Maybe someone leaked oil previously


----------



## Cody6666 (Apr 18, 2017)

If it was one of those houses with the really long driveways then there is no way I would walk. I am not wasting 5 minutes walking up and down their long driveway when I can just pull my car up to their house. Next time if you get her house just leave the package by the road and she can walk down and get it herself.


----------



## Jesus Pereda JR (Mar 31, 2015)

It's illegal to park on the driveway. You should know better.. respect customers


----------



## Cody6666 (Apr 18, 2017)

Jesus Pereda JR said:


> It's illegal to park on the driveway. You should know better.. respect customers


Do you really expect us walk up to their houses? Some of the houses I deliver to the houses are a half mile up their driveway. If they don't want us using their driving they can put a note on their order to leave the package on the road and I will do that. I am guessing 99% of Amazon customers don't care if we use their driveway to deliver their package.


----------



## Bobbydan (Mar 29, 2017)

If you don't want people coming to your house don't order stuff online, if you don't want people using your driveway when you do order something get a gate and don't let people in. It's not right to attack someone and threaten to call the police when you ordered something delivered to your house. If I ever get a delivery for that address again it's going on the curb.


----------



## jester121 (Sep 6, 2016)

Bobbydan said:


> If you don't want people coming to your house don't order stuff online, if you don't want people using your driveway when you do order something get a gate and don't let people in. It's not right to attack someone and threaten to call the police when you ordered something delivered to your house. If I ever get a delivery for that address again it's going on the curb.

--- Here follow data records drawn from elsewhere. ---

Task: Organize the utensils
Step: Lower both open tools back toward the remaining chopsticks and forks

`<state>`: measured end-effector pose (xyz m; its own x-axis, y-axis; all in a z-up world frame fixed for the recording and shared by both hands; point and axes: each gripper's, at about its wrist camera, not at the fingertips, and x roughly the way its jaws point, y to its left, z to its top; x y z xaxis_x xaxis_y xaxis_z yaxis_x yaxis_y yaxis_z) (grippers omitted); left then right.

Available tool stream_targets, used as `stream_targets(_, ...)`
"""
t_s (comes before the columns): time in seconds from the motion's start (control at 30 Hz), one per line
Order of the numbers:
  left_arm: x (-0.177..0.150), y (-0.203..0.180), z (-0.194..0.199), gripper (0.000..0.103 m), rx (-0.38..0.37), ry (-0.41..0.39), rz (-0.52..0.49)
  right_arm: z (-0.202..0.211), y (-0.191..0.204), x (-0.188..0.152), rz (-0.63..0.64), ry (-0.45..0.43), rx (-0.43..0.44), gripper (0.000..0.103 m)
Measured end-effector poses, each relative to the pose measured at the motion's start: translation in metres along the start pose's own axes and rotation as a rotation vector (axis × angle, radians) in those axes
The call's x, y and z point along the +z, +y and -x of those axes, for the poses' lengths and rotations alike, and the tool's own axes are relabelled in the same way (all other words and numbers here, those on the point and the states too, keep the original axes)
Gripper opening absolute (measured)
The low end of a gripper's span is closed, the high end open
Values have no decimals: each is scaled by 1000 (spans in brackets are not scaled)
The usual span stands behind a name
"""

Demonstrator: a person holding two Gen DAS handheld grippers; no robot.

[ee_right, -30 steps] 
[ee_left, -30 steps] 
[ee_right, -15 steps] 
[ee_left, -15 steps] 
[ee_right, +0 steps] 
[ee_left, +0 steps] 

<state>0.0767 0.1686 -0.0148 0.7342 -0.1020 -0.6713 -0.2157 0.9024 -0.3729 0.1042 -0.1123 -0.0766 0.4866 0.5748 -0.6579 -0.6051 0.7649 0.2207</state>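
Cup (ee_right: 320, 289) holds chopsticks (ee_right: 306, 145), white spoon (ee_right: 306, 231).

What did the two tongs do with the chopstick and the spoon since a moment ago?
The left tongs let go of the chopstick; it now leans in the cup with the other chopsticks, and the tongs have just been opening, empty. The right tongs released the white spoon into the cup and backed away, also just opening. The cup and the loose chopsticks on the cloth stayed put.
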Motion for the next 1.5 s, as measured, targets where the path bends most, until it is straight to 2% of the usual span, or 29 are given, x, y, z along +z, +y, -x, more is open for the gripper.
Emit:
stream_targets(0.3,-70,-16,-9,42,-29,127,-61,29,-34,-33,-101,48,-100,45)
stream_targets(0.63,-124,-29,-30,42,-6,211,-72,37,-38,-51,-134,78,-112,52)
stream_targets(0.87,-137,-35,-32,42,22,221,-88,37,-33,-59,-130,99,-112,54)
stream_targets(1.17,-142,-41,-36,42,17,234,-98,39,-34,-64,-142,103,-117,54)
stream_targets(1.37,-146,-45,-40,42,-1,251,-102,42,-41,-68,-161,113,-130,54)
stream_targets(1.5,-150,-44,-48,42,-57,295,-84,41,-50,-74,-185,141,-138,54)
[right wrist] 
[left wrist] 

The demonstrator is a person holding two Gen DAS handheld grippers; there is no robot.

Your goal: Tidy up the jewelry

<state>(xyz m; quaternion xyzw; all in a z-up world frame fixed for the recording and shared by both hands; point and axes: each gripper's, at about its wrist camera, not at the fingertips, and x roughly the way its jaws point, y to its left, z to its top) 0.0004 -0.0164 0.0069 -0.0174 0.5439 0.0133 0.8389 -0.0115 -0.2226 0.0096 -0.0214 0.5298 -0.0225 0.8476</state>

Unable To Deliver -> Nowhere Safe To Leave Package -> back to the warehouse it goes.

GFY, lady.


----------



## theamp18 (Nov 9, 2016)

I never park in driveways unless on the rare occasion that there is no parking on the street. For me it's quicker parking on the street because you don't have back out of driveways. I guess you can save a few seconds if they have a long driveway or something. Full disclosure I've never delivered to someone with an extremely long driveway. No excuse for her to act that way but some old clunker probably leaked oil in her driveway.


----------



## Cody6666 (Apr 18, 2017)

Sometimes I have to pull in their driveway even if they have a small driveway. Sometimes in is too dangerous to park on the street on a one lane road with no parking.


----------



## Movaldriver (Feb 20, 2017)

I doubt it's illegal to park in a driveway isn't that what they are for?


----------



## Another SD driver (Jan 25, 2016)

Movaldriver said:


> I doubt it's illegal to park in a driveway isn't that what they are for?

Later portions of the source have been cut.